Writing fiction gives you a God's eye view of the world. |
When I first began writing fiction, I wasn't doing it to connect with God. I was doing it for the joy of doing it and for the enjoyment of the story. It was a tool to amuse me, and if I was lucky, it might someday be a tool to make money. That was the whole idea.
As I began writing fiction, though, it helped me to get a God's eye view of life. I began to see things in a whole new light, and to understand parts of Scripture that were a mystery to me before. I began to look at the details of life and to notice the relationships between things. If you haven't written fiction before, I strongly recommend you start. Here are seven things that writing fiction will teach you about what it's like to be God.
Your Characters Will Not Follow Your Plans
As a writer, you spend time crafting this beautiful universe and world for your characters to inhabit. You give that world rules, and you give each character a unique set of traits and a purpose which only they can fulfill. Then you set them down in that world and you tell them about your plans for them. You expect them to follow those carefully laid plans.
Except they don't.
Not even close.
It's not that it isn't important to have those plans. Those plans are what get you started writing and guide you toward the conclusion. It's just that you need to understand your characters aren't going to follow those plans, and that you will need to adapt your story accordingly.
Pick a target, a reason why those plans exist, and then let your characters wander as far from your plan as long as they stay headed toward the target. Your story will be better for it, and your readers will get more out of it.
Until you've actually written your first piece of fiction, this won't make a lot of sense to you. It didn't to me. I heard about characters coming to life, and I didn't understand what it meant. Then I began writing and found myself butting heads with my own characters - the ingrates! - and discovered that what you have created takes on a life all its own.
You Love All of Your Characters
You will love each and every character you create, even the ones that you know are going to cause the most devastation to the other characters. You will love them and you will hurt for them and you will want the best for them. That love will lead you to bring some good to even the worst of your characters, because you can't bear the thought of their life having passed by without some goodness in it. It will also lead you to the next lesson.
You Love Them Enough to Let Them Suffer
Suffering brings out the best, and the worst, that is in your characters. It is when they are suffering the most that they are pushed the hardest to find the key to their victory. Unless you're willing to allow them to suffer, that story is going to stink. It's not going to be everything it could be, because your characters won't be their best selves.
Your Characters - and Your Readers - Are Going to Hate You
Both your characters and your readers are going to rail against you, they are going to hate you, and they are going to think terrible things about you because they don't see the big picture. They don't know why you're doing what you're doing. They don't understand how this particular thing must be allowed in order to bring about something even more beautiful than they could imagine.

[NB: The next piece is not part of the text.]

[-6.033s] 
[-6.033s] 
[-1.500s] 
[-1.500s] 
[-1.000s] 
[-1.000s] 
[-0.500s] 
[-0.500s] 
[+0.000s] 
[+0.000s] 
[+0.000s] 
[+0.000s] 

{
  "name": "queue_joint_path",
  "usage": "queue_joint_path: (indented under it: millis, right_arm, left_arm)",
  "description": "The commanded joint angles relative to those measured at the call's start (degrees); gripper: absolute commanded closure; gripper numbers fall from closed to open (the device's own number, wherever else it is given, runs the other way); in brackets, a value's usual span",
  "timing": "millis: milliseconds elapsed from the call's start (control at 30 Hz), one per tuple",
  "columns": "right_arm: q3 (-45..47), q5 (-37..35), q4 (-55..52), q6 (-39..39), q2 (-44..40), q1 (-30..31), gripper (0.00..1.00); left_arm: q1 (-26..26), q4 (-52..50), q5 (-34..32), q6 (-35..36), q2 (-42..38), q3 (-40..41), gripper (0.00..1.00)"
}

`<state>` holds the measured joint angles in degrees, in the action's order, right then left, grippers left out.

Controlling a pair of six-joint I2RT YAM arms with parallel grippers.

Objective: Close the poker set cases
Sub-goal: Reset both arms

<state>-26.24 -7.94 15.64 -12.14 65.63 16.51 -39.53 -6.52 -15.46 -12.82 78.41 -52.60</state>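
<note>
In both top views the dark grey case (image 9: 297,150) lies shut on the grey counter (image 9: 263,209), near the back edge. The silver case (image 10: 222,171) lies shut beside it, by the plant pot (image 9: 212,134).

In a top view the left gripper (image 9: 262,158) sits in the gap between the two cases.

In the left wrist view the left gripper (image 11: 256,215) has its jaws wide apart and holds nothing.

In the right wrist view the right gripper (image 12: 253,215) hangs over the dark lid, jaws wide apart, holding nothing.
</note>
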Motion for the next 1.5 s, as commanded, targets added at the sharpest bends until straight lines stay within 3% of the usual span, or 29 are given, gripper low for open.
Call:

You have to let them hate you. You must let them be angry with you, curse you, and turn away from you. You must allow it and be strong enough to handle it so that you can give them that incredible, life-giving, life-altering story that only you have within you. And you must love them enough to deliver them to it when the time is right.
Only You Will Ever Truly Understand Your Villains
You are the only person who will ever truly understand your villains. You can give your readers and your characters hints and clues, you can drop bits of backstory like bread crumb trails, but only you will ever know the pain and the torment and the brokenness that led your villain to make the choices he or she did in life. Nobody else is fit to judge that character's heart, because nobody but you is going to see the full truth of it.

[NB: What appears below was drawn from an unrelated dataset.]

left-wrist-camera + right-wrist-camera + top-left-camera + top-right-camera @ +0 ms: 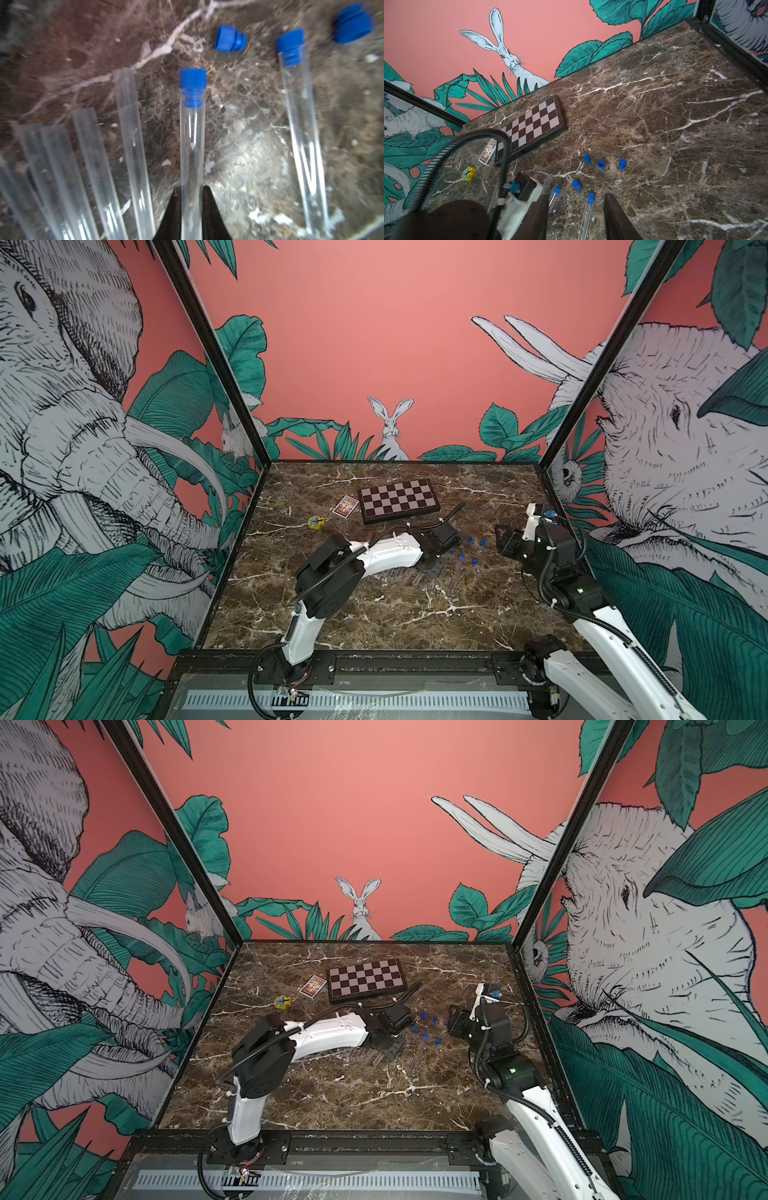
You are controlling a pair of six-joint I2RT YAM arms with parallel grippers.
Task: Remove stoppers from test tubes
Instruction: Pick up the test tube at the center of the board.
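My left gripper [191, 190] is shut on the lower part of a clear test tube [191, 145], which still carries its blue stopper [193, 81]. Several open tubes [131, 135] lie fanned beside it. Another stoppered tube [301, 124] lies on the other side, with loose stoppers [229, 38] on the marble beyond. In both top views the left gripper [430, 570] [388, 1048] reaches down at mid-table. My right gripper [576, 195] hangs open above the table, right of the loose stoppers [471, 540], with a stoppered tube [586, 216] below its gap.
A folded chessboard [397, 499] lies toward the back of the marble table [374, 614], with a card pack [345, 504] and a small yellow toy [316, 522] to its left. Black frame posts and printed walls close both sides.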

Entering Into the Darkness Is the Only Way to Heal It
Scripture tells us that Christ descended into darkness for three days. He did it to save the souls that were trapped in it, to lead them into the light. He wasn't afraid to enter into the darkness because He knew it was the only way to heal it.
You're going to have to do the same thing. You're going to have to enter into your own darkness, to confront the worst part of yourself, if you want to write the villain your story needs with any kind of conviction and power. You're going to have to dismantle the part of you that tells you "I could never do something that bad" and confront the ugly truth about yourself: You not only can do something that bad, you can do worse than that, too.
By acknowledging your darkness and bringing it into the light, you kill its power over you. You prevent it from being able to sneak up on you and control you when you're not paying attention. You prevent it from getting a foothold because you keep your guard up and you watch for it.
You Will Never Make Everyone Happy
One last lesson before I go back to writing some fiction for the day: You will never make everyone happy. No matter how great the story you've told, no matter how compelling the characters may be, you just aren't going to be able to make everyone happy. Someone will always find fault with the direction you've decided to go. Go anyway.
Go Write Some Fiction for God's Sake
So go write some fiction for God's sake. Go experience what it's like to be Him for a while. Your relationship with Him will improve, and so will your ability to love others.